On April 23, as the militia began advancing from Clarke’s Crossing, Dumont took 200 men and rode out from Batoche toward Tourond’s Coulée. Louis Riel accompanied them. When a (false) report arrived that the North-West Mounted Police were advancing on Batoche, Riel returned there with 50 men. Dumont stationed most of his men in the coulée, where they set to work digging rifle pits. The militia would cross the coulée the next day, and it was then that the concealed men in the rifle pits would ambush them. Dumont took a smaller party of twenty horsemen forward of the coulée. Their task was to seal the exit when the ambush was sprung. “I want to treat them like buffaloes,” Dumont said of Middleton’s men.〔Morton, Desmond, The Last War Drum, Hakkert, Toronto, 1972, (Canadian War Museum Historical Publications Number 5), p.62.〕
Dumont and his twenty men hid in a poplar bluff. There were not yet any leaves, however. On the morning of April 24, before the infantry could cross the coulée, a Canadian cavalryman of Boulton’s Scouts spotted the Métis horsemen. Dumont’s Métis and Boulton’s force then opened fire on each other. The Scouts dismounted and began firing into the coulée, and the main body of Canadian infantry advanced to the coulée’s edge.〔Beal, Bob, and Macleod, Rod, Prairie Fire, McClelland and Stewart, Toronto, 1994, p.230.〕
The Métis pounded Middleton’s men with one devastating fusillade before withdrawing into cover and restricting themselves to sniper fire in order to conserve ammunition.

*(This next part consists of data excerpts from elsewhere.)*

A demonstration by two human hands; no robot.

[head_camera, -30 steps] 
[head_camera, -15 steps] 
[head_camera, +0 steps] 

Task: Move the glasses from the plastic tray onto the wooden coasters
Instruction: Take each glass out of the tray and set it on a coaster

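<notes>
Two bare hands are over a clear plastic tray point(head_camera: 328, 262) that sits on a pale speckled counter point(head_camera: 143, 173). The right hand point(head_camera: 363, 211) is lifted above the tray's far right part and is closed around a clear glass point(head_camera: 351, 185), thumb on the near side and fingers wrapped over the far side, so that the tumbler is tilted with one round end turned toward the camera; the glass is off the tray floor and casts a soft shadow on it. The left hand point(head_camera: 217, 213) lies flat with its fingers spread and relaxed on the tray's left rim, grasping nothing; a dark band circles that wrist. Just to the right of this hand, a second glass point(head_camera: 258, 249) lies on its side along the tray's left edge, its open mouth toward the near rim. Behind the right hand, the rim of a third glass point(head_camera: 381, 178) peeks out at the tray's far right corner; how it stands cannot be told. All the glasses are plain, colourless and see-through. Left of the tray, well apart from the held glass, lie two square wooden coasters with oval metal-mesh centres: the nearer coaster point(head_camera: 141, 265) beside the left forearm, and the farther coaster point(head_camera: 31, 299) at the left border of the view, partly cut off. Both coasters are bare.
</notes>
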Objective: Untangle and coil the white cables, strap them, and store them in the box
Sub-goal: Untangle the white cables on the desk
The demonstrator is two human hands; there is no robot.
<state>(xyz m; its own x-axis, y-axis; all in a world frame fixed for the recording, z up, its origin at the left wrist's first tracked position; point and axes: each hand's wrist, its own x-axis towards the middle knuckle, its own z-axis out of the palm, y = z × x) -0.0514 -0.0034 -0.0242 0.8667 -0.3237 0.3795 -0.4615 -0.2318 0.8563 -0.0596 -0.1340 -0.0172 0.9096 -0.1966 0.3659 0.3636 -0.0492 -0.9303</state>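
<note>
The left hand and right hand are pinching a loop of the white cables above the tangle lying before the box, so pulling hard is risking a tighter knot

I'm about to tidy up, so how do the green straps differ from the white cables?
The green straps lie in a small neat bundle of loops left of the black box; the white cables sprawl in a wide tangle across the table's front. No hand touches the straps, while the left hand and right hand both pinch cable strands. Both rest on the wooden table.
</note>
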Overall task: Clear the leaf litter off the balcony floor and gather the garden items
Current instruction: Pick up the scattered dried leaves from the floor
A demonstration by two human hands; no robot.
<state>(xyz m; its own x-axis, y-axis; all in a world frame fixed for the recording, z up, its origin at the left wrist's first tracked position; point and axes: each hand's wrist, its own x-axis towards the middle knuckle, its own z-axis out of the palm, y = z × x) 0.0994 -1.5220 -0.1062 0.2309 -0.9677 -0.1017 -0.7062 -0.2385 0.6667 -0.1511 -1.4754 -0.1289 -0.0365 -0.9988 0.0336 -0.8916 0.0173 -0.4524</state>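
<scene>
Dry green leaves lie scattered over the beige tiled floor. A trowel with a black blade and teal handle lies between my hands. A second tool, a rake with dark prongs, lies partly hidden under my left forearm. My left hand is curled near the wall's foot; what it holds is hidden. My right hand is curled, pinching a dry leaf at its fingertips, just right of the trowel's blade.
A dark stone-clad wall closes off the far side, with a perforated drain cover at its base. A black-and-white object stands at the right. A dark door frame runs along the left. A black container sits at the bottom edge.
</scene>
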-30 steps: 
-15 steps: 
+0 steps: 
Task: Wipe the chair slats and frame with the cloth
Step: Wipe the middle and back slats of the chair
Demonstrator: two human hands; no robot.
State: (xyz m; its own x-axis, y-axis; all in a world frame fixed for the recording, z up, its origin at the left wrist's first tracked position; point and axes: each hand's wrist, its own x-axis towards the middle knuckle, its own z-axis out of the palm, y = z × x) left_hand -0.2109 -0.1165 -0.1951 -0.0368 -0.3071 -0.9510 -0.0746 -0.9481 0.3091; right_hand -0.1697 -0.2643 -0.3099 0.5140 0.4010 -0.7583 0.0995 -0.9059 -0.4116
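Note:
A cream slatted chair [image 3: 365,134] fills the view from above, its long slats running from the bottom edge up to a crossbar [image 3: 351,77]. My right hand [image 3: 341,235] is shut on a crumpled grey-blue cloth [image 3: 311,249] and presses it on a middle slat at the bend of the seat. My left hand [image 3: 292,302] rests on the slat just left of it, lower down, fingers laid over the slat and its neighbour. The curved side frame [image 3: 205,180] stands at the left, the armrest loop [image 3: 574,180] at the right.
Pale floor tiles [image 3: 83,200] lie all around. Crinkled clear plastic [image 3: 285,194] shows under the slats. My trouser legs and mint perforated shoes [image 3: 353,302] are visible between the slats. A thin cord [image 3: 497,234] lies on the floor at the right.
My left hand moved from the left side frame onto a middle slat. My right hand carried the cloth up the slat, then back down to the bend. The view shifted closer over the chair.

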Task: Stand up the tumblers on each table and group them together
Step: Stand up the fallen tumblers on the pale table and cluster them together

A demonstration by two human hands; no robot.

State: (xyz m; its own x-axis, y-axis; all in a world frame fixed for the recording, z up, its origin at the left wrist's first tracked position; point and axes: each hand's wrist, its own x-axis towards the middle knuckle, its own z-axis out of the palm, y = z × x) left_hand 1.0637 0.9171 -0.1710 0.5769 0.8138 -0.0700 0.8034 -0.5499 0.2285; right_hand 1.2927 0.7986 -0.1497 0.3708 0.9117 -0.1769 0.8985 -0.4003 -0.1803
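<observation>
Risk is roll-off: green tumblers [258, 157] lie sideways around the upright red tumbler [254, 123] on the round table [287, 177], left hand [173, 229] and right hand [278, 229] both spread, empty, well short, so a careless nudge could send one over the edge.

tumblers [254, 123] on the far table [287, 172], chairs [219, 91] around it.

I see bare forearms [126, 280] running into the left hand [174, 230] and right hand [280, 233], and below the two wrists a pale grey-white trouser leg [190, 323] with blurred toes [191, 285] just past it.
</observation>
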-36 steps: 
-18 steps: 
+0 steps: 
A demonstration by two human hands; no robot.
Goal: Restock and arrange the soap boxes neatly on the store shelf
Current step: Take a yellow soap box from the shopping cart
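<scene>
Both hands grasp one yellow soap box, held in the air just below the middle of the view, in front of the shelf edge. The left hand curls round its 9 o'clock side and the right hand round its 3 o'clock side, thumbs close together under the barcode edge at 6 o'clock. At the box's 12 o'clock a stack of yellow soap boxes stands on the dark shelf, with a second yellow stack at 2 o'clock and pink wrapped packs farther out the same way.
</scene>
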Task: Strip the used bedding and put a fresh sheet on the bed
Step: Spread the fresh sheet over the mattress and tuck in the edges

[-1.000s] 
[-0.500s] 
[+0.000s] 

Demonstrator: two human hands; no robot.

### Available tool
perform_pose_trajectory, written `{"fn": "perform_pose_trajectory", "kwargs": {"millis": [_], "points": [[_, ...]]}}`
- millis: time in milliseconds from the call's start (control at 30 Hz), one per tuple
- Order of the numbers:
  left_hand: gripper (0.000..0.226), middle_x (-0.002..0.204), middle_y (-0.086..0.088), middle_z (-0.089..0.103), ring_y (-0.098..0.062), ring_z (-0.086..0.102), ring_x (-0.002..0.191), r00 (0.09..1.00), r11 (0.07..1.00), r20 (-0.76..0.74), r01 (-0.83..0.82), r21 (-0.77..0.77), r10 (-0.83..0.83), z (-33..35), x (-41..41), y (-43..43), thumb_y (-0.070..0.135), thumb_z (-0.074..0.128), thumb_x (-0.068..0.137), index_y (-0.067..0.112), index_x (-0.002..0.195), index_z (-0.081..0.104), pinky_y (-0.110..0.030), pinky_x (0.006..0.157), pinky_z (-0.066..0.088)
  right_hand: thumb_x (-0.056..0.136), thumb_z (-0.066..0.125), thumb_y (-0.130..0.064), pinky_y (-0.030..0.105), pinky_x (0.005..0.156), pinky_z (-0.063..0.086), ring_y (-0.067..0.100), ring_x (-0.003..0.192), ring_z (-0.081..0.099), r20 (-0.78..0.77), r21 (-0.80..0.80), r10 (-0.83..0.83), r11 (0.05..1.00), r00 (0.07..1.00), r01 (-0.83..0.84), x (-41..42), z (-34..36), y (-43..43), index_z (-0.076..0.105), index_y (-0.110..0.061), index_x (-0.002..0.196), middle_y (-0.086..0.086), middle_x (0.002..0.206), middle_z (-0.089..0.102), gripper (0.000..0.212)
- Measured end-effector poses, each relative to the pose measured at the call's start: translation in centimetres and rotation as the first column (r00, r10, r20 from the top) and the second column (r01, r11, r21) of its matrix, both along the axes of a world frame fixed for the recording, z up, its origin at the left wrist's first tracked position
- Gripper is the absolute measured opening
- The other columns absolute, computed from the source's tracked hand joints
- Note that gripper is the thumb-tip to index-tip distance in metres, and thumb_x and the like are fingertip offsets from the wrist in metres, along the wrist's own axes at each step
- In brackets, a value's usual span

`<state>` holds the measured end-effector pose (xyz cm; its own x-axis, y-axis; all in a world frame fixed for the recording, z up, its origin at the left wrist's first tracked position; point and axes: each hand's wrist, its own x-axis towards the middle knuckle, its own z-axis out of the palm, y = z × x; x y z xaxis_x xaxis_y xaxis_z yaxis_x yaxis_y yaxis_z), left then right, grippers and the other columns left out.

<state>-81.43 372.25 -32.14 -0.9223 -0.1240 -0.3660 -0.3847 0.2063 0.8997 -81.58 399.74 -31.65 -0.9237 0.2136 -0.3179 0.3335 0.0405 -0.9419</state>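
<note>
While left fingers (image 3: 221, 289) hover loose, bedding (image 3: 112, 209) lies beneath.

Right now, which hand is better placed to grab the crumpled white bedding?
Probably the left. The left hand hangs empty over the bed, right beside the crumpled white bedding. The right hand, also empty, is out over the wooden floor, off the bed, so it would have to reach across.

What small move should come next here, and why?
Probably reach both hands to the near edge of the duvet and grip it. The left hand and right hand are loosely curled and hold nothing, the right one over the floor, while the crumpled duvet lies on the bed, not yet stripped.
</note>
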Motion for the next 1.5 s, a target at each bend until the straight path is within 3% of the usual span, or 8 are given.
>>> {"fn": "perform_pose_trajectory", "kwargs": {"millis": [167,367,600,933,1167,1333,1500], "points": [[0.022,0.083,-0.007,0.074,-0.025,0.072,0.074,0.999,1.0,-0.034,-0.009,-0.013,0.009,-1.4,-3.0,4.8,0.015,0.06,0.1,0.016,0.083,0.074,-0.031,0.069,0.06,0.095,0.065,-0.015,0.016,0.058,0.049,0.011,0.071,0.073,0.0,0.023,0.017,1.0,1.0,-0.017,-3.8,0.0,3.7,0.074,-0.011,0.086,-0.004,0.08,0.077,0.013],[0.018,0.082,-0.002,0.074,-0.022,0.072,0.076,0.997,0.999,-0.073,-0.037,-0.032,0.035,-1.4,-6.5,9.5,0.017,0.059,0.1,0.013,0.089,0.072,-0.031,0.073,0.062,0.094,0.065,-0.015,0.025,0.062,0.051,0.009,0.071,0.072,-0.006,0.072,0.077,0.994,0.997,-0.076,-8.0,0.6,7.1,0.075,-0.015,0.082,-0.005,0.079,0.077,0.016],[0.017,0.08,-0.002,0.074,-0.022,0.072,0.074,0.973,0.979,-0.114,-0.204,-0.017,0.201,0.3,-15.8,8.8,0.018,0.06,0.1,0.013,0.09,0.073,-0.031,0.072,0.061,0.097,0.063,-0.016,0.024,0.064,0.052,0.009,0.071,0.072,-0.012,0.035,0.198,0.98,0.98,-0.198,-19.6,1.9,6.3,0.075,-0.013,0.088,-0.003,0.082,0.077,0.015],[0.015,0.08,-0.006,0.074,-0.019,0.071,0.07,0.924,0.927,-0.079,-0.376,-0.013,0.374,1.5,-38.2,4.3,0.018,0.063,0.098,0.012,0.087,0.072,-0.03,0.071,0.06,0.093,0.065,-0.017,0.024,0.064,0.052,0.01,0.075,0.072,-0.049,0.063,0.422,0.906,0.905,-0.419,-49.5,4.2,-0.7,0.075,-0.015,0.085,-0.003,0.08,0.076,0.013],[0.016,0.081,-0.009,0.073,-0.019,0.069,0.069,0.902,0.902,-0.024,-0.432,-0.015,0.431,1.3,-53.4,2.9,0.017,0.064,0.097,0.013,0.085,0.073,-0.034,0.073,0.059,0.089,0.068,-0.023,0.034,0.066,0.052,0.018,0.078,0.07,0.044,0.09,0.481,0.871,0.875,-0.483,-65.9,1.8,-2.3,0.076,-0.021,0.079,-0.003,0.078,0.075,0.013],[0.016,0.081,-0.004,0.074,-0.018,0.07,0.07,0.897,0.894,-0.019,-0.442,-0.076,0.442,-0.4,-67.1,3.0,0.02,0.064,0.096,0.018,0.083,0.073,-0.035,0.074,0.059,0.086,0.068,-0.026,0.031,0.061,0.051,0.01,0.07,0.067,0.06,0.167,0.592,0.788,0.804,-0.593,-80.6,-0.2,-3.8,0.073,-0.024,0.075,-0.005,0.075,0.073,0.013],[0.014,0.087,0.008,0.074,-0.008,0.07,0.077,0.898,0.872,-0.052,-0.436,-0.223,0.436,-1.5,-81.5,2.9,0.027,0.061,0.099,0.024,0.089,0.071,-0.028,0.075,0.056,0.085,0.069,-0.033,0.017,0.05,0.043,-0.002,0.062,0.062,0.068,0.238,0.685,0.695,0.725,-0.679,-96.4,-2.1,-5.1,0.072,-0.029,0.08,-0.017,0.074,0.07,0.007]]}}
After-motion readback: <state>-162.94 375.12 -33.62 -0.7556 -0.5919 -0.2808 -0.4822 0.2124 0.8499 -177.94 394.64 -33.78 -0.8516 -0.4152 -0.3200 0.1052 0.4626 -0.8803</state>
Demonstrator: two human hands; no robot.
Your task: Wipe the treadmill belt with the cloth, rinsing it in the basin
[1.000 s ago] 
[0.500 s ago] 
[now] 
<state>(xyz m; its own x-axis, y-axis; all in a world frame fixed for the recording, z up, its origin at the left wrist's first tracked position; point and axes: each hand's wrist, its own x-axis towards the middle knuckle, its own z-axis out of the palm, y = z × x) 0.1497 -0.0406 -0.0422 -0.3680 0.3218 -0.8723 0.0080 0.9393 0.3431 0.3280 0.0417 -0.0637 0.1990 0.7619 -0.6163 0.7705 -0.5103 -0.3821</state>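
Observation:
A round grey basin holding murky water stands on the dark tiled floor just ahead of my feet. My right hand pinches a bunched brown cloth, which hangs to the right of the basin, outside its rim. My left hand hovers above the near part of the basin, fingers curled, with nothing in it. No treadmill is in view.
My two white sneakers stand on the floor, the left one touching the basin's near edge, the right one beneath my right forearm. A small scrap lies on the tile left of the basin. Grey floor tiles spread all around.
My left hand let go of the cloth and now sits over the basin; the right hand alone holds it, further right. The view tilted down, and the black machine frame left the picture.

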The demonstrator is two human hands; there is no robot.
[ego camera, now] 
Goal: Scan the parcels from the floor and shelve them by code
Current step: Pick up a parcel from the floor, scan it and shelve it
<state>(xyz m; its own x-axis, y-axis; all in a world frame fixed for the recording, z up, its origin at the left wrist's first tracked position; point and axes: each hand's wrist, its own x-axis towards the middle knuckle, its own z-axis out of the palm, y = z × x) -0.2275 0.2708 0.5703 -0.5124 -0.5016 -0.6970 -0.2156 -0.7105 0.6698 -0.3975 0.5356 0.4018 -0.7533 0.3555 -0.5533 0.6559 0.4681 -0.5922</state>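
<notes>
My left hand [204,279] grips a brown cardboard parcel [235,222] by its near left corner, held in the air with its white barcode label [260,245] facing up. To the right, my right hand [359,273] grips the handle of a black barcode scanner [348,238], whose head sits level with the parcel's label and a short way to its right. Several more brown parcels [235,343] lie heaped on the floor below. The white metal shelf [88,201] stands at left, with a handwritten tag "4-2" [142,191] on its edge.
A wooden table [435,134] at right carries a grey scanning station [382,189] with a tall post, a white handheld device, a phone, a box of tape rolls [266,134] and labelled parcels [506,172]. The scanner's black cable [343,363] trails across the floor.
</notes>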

With half of his force on the opposite side of the river, Middleton was unable to bring his full numerical superiority to bear. One of his artillery batteries opened fire on the Métis to little effect, although well-fired cannonades did succeed in driving away Dumont’s Cree allies before their weight could be added to the battle.
Strung out along the coulée’s edge, silhouetted against the sky, the militia fired a vast amount of ammunition at their enemies, succeeding mostly in showering tree branches across the ravine, but when the artillerymen pushed their guns to the coulée’s edge to try to fire down at the concealed enemy, they suffered heavy casualties.〔Beal and Macleod, pp.230-231.〕
The only targets the militia could clearly see were the enemy’s tethered horses. They slaughtered about fifty of these.〔Morton, pp.64-65.〕
General Middleton behaved with reckless bravery, placing himself in full view of the enemy. A bullet tore through his fur hat, and his two aides-de-camp were both wounded by his side. The frustrated Canadians, their casualties mounting, undertook several fruitless rushes into the ravine. A few infantry regulars under Middleton’s command made one charge. Another, larger one was carried out by the Royal Winnipeg Rifles militia. This latter advance was parried by Métis use of improvised barricades within the coulée.〔Mulvany, Charles Pelham, The History of the North-West Rebellion of 1885, Toronto, Hovey & Co., 1886, pp.131-132 and 141.〕 These uncoordinated advances accomplished nothing but more Canadian casualties.
Despite the heavy casualties inflicted upon the enemy, Métis morale deteriorated as the battle wore on. Famished, dehydrated, and low on ammunition (conditions that had plagued them throughout the rebellion), Dumont's rebels, though relatively impervious to enemy fire from within their gullies and ravines, knew that their positions would not hold in the face of any sustained enemy assault.
However, Middleton, distressed by the casualties he was taking, erred on the side of caution and opted for retreat. Weeks later, after news reached him of the Cree victory over Colonel Otter – to whom had been issued the dreaded Gatling gun – at Cut Knife, Middleton embarked once more on decisive action against Batoche.